> _WORK REQUEST_
Search the material for the word "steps" and copy every line in which it occurs.

SUPPLIED INFORMATION below:

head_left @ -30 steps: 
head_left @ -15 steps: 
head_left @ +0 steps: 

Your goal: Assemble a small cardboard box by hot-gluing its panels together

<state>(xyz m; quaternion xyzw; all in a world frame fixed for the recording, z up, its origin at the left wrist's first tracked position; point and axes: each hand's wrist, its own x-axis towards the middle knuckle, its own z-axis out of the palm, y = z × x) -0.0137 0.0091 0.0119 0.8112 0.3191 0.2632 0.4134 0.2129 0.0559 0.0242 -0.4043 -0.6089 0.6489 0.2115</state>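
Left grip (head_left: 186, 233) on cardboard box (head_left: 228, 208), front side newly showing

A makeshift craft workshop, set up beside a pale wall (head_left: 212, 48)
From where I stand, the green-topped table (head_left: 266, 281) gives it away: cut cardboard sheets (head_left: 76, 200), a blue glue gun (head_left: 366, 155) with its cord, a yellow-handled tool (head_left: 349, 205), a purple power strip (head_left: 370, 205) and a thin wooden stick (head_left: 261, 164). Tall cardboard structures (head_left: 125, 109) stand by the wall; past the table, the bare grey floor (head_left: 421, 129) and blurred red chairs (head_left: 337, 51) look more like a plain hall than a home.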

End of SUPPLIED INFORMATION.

> _TASK ANSWER_
head_left @ -30 steps: 
head_left @ -15 steps: 
head_left @ +0 steps: 

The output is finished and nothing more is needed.